What you need to do ▸ Scan the lines below for the word "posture". Copy each line you find it in.

Dataset section ▸
= = =

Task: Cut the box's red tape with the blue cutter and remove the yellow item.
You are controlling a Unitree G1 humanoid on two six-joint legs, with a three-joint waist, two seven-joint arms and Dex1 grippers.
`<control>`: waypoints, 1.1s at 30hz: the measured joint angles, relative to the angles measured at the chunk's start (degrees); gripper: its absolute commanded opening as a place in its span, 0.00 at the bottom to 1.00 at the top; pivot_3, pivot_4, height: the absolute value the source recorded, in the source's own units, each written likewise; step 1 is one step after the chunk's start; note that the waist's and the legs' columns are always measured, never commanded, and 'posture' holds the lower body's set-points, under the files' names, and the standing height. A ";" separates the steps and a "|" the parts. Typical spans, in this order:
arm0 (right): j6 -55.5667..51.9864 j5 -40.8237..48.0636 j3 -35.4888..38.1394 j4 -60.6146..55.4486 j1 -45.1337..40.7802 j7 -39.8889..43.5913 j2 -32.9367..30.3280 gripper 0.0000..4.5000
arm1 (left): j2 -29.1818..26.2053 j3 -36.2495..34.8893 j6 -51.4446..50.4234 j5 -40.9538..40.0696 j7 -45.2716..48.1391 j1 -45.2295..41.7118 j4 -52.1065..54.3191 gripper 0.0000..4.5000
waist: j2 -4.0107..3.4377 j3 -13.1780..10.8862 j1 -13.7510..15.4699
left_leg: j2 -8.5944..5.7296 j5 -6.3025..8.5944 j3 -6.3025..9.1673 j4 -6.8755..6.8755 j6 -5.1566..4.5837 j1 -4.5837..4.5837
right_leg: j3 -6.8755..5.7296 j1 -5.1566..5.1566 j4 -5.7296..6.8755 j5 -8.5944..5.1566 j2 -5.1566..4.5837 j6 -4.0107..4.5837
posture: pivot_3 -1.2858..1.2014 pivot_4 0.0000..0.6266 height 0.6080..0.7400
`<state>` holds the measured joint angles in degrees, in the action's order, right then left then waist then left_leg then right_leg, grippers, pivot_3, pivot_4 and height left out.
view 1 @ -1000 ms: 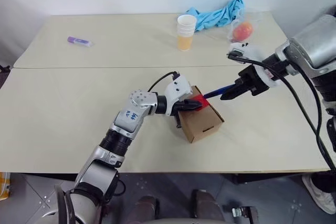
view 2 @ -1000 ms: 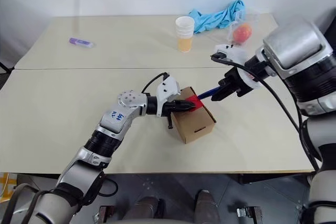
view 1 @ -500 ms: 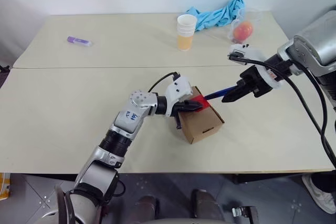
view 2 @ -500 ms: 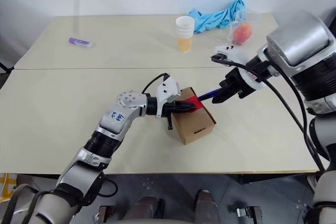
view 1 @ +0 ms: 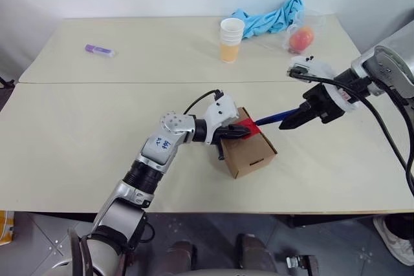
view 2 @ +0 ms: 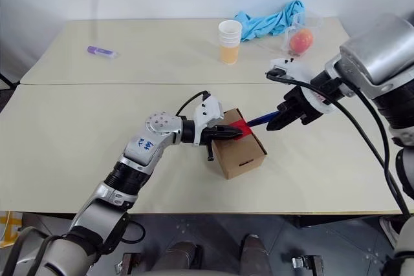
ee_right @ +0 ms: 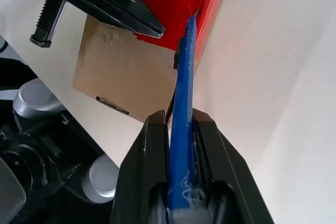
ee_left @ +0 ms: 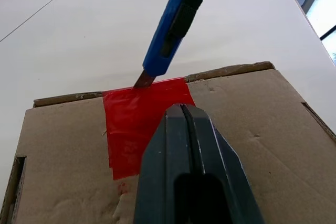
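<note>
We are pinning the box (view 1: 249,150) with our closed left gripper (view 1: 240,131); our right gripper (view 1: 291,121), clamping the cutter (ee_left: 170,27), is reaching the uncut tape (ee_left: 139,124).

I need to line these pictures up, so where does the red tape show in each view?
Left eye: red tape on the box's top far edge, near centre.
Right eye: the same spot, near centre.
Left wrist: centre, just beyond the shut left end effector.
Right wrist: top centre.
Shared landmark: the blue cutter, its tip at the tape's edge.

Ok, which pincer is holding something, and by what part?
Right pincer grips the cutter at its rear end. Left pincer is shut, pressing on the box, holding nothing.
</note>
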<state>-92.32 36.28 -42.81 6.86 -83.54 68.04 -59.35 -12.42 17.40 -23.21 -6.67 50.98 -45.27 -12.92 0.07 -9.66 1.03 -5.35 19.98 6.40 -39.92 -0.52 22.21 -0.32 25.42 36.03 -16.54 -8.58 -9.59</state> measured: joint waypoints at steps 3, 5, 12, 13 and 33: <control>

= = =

Written answer ▸
`<control>`: waypoints, 1.1s at 30hz: the measured joint angles, relative to the angles measured at the chunk's start (degrees); gripper: its absolute commanded opening as a place in its span, 0.00 at the bottom to 1.00 at the top; pivot_3, pivot_4, height: the absolute value the source recorded, in the source's own units, each written likewise; step 1 is one step after the chunk's start; note that the waist's and the legs' columns are always measured, never commanded, and 'posture' holds the lower body's set-points, under the files' names, and the standing height. A ";" separates the steps and a "|" the parts. Typical spans, in this order:
posture: pivot_3 -1.2858..1.2014 pivot_4 0.0000..0.6266 height 0.6080..0.7400

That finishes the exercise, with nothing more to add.